◆ **Aim of the exercise**: Please print the data that follows, keeping every line exact.
=== Data ===
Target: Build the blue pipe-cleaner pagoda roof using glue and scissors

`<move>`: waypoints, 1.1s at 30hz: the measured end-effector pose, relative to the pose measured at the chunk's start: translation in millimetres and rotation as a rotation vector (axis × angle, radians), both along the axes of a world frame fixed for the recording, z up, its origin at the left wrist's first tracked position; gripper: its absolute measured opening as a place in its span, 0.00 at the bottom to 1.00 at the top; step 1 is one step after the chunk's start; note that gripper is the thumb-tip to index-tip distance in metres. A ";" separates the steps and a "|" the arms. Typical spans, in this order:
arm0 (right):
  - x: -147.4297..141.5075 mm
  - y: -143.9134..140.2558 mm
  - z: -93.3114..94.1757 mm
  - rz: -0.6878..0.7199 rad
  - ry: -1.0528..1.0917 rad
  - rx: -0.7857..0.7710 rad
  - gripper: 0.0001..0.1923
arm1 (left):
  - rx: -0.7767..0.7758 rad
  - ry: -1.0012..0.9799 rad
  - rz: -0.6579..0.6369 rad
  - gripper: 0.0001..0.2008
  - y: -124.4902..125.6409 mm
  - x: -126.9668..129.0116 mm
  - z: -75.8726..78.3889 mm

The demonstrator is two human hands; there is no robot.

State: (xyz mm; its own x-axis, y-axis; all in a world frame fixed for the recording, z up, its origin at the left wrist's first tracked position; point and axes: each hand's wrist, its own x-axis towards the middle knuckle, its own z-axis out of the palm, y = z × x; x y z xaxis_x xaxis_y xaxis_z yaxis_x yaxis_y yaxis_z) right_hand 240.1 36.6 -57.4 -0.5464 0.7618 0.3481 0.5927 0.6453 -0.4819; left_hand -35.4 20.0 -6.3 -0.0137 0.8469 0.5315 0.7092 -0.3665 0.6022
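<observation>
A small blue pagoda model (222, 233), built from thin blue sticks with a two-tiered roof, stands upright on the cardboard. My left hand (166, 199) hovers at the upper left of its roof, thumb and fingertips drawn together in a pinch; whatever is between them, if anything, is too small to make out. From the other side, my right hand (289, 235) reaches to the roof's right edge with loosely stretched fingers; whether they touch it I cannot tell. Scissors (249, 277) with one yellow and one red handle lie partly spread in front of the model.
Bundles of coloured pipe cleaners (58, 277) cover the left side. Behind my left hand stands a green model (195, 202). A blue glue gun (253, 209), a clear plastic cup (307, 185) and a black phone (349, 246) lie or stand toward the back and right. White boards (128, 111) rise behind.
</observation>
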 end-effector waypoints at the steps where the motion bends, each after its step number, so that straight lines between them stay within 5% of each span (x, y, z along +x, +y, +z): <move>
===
◆ **Written answer**:
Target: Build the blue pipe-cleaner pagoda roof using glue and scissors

`<move>`: waypoints, 1.1s at 30hz: the measured end-effector pose, relative to the pose measured at the chunk's start: translation in millimetres and rotation as a rotation vector (axis × angle, radians), both along the axes of a world frame fixed for the recording, z up, its origin at the left wrist's first tracked position; gripper: its absolute measured opening as a place in its span, 0.00 at the bottom to 1.00 at the top; step 1 is one step after the chunk's start; note that gripper is the thumb-tip to index-tip distance in metres. A ";" separates the steps and a "|" the arms. Typical spans, in this order:
arm0 (right):
  - x: -147.4297..141.5075 mm
  - y: -143.9134..140.2558 mm
  - z: -93.3114..94.1757 mm
  - rz: -0.6878..0.7199 rad
  - ry: -1.0528..1.0917 rad
  - rx: -0.7857..0.7710 rad
  - gripper: 0.0001..0.1923
arm1 (left):
  - rx: -0.7767..0.7758 rad
  - ry: -1.0012..0.9799 rad
  - rz: -0.6579..0.6369 rad
  - gripper: 0.0001..0.2008
  - y: -124.4902..125.6409 mm
  - x: -126.9668..129.0116 mm
  - z: -75.8726..78.3889 mm

The demonstrator is two human hands; there is no robot.

State: (xyz mm; its own x-axis, y-axis; all in a world frame fixed for the recording, z up, its origin at the left wrist's first tracked position; point and axes: each hand's wrist, its own x-axis towards the middle knuckle, its own z-axis out of the palm, y = z × x; x y z xaxis_x xaxis_y xaxis_z yaxis_x yaxis_y yaxis_z) right_hand 240.1 36.6 -57.4 -0.5464 0.7618 0.3481 0.5927 0.6453 -0.4819; left_hand -35.4 20.0 -6.3 -0.0137 0.8469 0.5315 0.7092 -0.3665 0.6022
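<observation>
A small blue pagoda model (222, 233), built from thin blue sticks with a two-tiered roof, stands upright on the cardboard. My left hand (166, 199) hovers at the upper left of its roof, thumb and fingertips drawn together in a pinch; whatever is between them, if anything, is too small to make out. From the other side, my right hand (289, 235) reaches to the roof's right edge with loosely stretched fingers; whether they touch it I cannot tell. Scissors (249, 277) with one yellow and one red handle lie partly spread in front of the model.
Bundles of coloured pipe cleaners (58, 277) cover the left side. Behind my left hand stands a green model (195, 202). A blue glue gun (253, 209), a clear plastic cup (307, 185) and a black phone (349, 246) lie or stand toward the back and right. White boards (128, 111) rise behind.
</observation>
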 end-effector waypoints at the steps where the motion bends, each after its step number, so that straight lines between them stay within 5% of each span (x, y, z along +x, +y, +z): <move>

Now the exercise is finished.